■ **WHAT IS NEEDED**
Can you output the records below exactly as they are written?

++++ GIVEN RECORDS

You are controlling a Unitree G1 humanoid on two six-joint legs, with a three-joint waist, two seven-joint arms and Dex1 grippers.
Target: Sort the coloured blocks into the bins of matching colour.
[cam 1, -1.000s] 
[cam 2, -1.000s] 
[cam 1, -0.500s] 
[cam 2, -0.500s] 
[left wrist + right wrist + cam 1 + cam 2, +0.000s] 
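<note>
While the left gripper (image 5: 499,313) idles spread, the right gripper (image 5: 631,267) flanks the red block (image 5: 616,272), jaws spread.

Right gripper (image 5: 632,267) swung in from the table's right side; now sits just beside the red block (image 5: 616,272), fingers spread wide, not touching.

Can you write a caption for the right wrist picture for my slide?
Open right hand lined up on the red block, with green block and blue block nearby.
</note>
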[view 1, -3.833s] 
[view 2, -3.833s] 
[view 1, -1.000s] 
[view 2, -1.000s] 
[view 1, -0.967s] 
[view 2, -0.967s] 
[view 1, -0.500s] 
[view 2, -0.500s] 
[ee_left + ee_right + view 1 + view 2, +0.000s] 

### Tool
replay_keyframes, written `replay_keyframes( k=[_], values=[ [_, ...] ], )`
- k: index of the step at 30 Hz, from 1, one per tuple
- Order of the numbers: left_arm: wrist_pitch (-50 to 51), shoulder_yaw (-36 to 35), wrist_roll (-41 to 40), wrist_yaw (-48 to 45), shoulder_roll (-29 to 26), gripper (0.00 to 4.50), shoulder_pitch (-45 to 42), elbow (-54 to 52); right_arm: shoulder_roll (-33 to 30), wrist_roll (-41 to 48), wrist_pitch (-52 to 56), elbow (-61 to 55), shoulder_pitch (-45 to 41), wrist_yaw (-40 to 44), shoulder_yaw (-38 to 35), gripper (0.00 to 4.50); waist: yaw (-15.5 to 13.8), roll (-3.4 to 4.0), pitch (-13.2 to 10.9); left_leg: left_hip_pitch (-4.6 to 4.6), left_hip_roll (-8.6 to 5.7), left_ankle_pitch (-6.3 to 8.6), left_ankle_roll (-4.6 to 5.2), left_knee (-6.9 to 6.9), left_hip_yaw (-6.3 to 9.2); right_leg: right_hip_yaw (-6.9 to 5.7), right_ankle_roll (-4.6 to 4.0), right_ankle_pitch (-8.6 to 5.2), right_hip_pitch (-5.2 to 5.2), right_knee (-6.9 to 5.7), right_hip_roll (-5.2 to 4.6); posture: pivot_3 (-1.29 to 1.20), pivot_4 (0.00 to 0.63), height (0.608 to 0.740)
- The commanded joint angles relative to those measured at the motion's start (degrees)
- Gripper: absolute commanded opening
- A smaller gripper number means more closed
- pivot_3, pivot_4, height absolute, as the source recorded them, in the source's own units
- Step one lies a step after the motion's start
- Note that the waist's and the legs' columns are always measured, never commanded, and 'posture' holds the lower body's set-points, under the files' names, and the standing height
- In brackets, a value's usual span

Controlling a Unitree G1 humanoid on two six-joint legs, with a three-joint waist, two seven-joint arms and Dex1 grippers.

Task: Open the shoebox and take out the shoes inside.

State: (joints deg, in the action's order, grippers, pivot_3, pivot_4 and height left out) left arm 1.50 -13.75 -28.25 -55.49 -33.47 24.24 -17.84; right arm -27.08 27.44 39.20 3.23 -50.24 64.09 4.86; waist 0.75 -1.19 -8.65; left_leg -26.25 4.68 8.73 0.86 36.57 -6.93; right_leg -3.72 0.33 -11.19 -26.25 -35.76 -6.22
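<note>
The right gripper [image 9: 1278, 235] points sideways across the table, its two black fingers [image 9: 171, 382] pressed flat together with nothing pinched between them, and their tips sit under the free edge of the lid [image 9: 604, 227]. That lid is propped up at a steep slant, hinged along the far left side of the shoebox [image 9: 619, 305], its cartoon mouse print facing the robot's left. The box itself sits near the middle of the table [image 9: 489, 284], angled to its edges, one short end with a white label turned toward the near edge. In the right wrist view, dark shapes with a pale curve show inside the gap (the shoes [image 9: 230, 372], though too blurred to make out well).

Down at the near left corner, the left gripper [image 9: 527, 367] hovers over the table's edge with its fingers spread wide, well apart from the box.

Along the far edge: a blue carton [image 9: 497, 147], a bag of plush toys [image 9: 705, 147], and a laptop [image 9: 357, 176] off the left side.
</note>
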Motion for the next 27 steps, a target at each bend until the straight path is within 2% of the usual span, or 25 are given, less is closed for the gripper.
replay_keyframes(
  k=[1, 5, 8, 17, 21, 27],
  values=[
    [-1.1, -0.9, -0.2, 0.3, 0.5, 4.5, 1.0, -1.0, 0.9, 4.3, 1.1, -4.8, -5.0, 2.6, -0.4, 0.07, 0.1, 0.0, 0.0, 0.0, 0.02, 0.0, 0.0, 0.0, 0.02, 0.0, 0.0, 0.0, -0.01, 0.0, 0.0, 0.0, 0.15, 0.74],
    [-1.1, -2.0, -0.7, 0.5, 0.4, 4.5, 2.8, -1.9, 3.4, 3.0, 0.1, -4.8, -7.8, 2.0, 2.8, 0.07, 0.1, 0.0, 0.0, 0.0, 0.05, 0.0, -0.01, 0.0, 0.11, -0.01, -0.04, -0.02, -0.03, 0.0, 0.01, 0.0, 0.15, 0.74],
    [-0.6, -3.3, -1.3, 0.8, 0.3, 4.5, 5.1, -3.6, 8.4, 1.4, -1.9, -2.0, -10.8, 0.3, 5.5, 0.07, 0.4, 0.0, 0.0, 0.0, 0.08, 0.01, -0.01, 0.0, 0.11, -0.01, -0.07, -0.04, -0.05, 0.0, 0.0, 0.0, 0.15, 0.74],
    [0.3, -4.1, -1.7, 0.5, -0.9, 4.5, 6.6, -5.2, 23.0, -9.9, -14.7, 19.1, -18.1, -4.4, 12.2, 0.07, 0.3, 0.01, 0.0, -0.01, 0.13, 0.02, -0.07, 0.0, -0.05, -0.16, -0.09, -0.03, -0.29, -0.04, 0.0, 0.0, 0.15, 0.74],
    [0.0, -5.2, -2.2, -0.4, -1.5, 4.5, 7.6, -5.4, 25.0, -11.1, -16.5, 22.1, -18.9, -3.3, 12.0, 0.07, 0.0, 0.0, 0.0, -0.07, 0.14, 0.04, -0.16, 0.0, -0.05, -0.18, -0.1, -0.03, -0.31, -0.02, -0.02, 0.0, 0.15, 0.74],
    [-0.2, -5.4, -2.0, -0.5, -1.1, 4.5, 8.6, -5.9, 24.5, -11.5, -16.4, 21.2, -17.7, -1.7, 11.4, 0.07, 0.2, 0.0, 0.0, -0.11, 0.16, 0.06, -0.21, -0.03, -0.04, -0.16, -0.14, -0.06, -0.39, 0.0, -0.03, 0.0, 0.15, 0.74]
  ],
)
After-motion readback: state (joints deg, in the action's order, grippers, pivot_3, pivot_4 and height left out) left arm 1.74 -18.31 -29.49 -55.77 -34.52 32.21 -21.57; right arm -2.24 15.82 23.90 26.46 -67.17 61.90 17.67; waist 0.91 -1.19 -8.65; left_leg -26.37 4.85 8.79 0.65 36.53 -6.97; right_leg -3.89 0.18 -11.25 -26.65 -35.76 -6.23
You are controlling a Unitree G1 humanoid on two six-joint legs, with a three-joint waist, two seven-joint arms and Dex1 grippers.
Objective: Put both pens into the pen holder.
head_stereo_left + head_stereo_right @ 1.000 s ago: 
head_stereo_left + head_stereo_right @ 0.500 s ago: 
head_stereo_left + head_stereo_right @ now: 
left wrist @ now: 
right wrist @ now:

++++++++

■ **EXPECTED ANSWER**
You are controlling a Unitree G1 humanoid on two six-joint legs, with a three-joint waist, two seven-joint arms and Dex1 grippers.
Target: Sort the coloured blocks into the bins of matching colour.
[cam 1, -1.000s] 
[cam 2, -1.000s] 
[cam 1, -0.500s] 
[cam 2, -0.500s] 
[left wrist + right wrist + cam 1 + cam 2, +0.000s] 
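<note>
While the left gripper (image 5: 499,313) idles spread, the right gripper (image 5: 631,267) flanks the red block (image 5: 616,272), jaws spread.

Right gripper (image 5: 632,267) swung in from the table's right side; now sits just beside the red block (image 5: 616,272), fingers spread wide, not touching.

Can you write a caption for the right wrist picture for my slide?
Open right hand lined up on the red block, with green block and blue block nearby.
</note>
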[view 1, -3.833s] 
[view 2, -3.833s] 
[view 1, -1.000s] 
[view 2, -1.000s] 
[view 1, -0.967s] 
[view 2, -0.967s] 
[view 1, -0.500s] 
[view 2, -0.500s] 
[ee_left + ee_right + view 1 + view 2, +0.000s] 

### Tool
replay_keyframes, written `replay_keyframes( k=[_], values=[ [_, ...] ], )`
- k: index of the step at 30 Hz, from 1, one per tuple
- Order of the numbers: left_arm: wrist_pitch (-50 to 51), shoulder_yaw (-36 to 35), wrist_roll (-41 to 40), wrist_yaw (-48 to 45), shoulder_roll (-29 to 26), gripper (0.00 to 4.50), shoulder_pitch (-45 to 42), elbow (-54 to 52); right_arm: shoulder_roll (-33 to 30), wrist_roll (-41 to 48), wrist_pitch (-52 to 56), elbow (-61 to 55), shoulder_pitch (-45 to 41), wrist_yaw (-40 to 44), shoulder_yaw (-38 to 35), gripper (0.00 to 4.50); waist: yaw (-15.5 to 13.8), roll (-3.4 to 4.0), pitch (-13.2 to 10.9); left_leg: left_hip_pitch (-4.6 to 4.6), left_hip_roll (-8.6 to 5.7), left_ankle_pitch (-6.3 to 8.6), left_ankle_roll (-4.6 to 5.2), left_knee (-6.9 to 6.9), left_hip_yaw (-6.3 to 9.2); right_leg: right_hip_yaw (-6.9 to 5.7), right_ankle_roll (-4.6 to 4.0), right_ankle_pitch (-8.6 to 5.2), right_hip_pitch (-5.2 to 5.2), right_knee (-6.9 to 5.7), right_hip_roll (-5.2 to 4.6); posture: pivot_3 (-1.29 to 1.20), pivot_4 (0.00 to 0.63), height (0.608 to 0.740)
- The commanded joint angles relative to those measured at the motion's start (degrees)
- Gripper: absolute commanded opening
- A smaller gripper number means more closed
- pivot_3, pivot_4, height absolute, as the source recorded them, in the source's own units
- Step one lies a step after the motion's start
- Note that the waist's and the legs' columns are always measured, never commanded, and 'posture' holds the lower body's set-points, under the files' names, and the standing height
- In brackets, a value's usual span

Controlling a Unitree G1 humanoid on two six-joint legs, with a three-joint waist, two seven-joint arms and Dex1 grippers.

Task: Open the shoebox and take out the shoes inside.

State: (joints deg, in the action's order, grippers, pivot_3, pivot_4 and height left out) left arm 1.50 -13.75 -28.25 -55.49 -33.47 24.24 -17.84; right arm -27.08 27.44 39.20 3.23 -50.24 64.09 4.86; waist 0.75 -1.19 -8.65; left_leg -26.25 4.68 8.73 0.86 36.57 -6.93; right_leg -3.72 0.33 -11.19 -26.25 -35.76 -6.22
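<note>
The right gripper [image 9: 1278, 235] points sideways across the table, its two black fingers [image 9: 171, 382] pressed flat together with nothing pinched between them, and their tips sit under the free edge of the lid [image 9: 604, 227]. That lid is propped up at a steep slant, hinged along the far left side of the shoebox [image 9: 619, 305], its cartoon mouse print facing the robot's left. The box itself sits near the middle of the table [image 9: 489, 284], angled to its edges, one short end with a white label turned toward the near edge. In the right wrist view, dark shapes with a pale curve show inside the gap (the shoes [image 9: 230, 372], though too blurred to make out well).

Down at the near left corner, the left gripper [image 9: 527, 367] hovers over the table's edge with its fingers spread wide, well apart from the box.

Along the far edge: a blue carton [image 9: 497, 147], a bag of plush toys [image 9: 705, 147], and a laptop [image 9: 357, 176] off the left side.
</note>
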Motion for the next 27 steps, a target at each bend until the straight path is within 2% of the usual span, or 25 are given, less is closed for the gripper.
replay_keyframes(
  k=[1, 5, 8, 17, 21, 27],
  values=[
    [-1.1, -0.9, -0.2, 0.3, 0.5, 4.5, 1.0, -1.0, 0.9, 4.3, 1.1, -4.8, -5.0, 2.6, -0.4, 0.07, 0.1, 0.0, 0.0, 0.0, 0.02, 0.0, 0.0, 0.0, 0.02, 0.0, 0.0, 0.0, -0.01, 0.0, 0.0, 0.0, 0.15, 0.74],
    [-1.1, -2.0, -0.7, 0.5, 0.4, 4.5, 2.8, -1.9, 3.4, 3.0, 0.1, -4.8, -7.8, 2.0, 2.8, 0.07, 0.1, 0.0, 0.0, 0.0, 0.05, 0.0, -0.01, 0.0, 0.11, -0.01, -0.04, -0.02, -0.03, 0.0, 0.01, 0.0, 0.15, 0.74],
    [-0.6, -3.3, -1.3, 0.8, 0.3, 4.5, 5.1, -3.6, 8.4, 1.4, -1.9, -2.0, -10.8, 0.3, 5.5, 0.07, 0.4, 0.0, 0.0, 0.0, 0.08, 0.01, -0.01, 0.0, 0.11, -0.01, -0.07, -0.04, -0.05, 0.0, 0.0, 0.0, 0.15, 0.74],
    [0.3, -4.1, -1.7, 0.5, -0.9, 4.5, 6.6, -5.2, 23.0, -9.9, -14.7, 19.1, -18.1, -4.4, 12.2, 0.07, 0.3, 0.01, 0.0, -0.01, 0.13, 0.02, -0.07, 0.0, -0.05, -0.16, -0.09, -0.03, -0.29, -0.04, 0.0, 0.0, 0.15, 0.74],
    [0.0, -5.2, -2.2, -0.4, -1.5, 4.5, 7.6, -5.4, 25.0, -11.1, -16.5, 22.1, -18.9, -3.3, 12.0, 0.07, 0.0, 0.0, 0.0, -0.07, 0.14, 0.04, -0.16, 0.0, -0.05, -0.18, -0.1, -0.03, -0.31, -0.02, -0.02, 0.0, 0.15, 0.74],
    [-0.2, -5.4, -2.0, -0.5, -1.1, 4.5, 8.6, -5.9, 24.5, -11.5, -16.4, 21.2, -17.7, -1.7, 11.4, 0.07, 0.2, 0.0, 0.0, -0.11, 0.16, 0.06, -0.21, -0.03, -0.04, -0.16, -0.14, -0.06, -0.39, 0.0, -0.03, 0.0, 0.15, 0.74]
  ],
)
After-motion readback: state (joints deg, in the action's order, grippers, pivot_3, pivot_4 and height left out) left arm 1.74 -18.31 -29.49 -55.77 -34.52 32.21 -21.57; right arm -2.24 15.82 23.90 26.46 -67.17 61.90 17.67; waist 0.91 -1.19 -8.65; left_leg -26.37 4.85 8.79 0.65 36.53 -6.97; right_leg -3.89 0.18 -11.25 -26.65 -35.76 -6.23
You are controlling a Unitree G1 humanoid on two six-joint legs, with a three-joint waist, two seven-joint arms and Dex1 grippers.
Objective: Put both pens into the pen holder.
head_stereo_left + head_stereo_right @ 1.000 s ago: 
head_stereo_left + head_stereo_right @ 0.500 s ago: 
head_stereo_left + head_stereo_right @ now: 
left wrist @ now: 
right wrist @ now:

The answer given above is complete as it stands.